For decades, that area has slowly slid into decay. But in 2003, Sitt started buying up properties inside and outside Coney’s declining amusement area, eventually unveiling a $2-billion Xanadu that called for a massive new theme park, new rides, an indoor entertainment complex and, more controversially, hotels and residential units.

In a bombshell purchase, Sitt paid Astroland owner Carol Albert $30 million for her land in 2006.

Thor then leased the land back to Albert for the past two years, but she abruptly closed the park after Labor Day, because Thor had not agreed to another extension.

To counter Sitt’s vision, Bloomberg last fall showed off his own plan to rezone the amusement area as parkland that would be leased out to a single theme-park operator or to multiple ride companies. Residential units are not part of the mayor’s plan, but a hotel is.

Since then, it’s been a war of words between Sitt and the Bloomberg administration despite many similarities in the two camps’ plans.

Sitt says that the city is blocking his grand design to refashion the “People’s Playground” into a world-class pleasure destination. He says his plan could be realized without the need to spend tens, if not hundreds, of million dollars of taxpayer money to buy his land and land owned by other smaller landowners.

Bloomberg officials have said that Sitt, best known as a shopping mall developer, is simply not up to the job of rebuilding Coney Island.

But the Bloomberg Administration is up against the clock.
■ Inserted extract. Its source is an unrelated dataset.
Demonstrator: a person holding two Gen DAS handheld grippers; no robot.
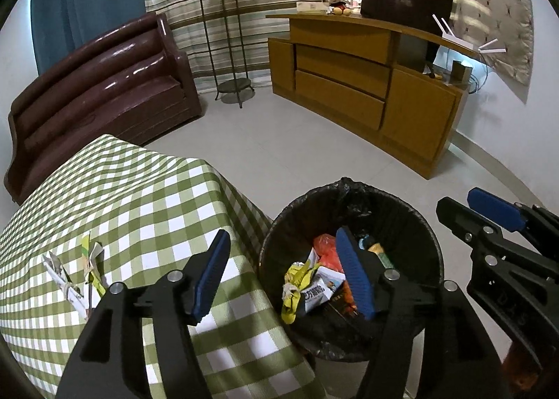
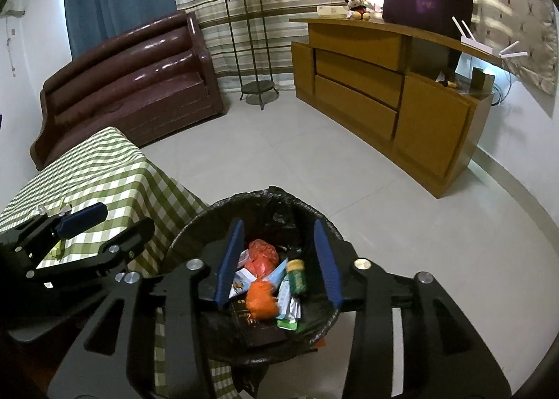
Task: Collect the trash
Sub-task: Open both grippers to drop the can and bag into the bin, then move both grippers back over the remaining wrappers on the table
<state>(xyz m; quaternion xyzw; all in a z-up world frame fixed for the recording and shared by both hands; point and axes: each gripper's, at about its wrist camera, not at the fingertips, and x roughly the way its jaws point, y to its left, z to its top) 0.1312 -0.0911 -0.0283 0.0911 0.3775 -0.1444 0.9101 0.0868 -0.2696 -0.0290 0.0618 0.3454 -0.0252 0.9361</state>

It wants to start the time-consuming rezoning process this winter, which would make it tough to finish before next year’s mayoral election, which may or may not include Bloomberg running for re-election.

One constant critic of both sides said he’s happy the city is the new landlord for Deno’s, the last remaining amusement park on the sandy peninsula now that Astroland has closed.

“It’s much better that it’s in the city’s hands, than in Thor’s hands,” said Dick Zigun, the founder of the Coney Island Circus Sideshow.

Zigun dismissed Thor’s commitment to the amusement industry, because of its recent tussle with Astroland.

Sitt’s office declined to comment for this story.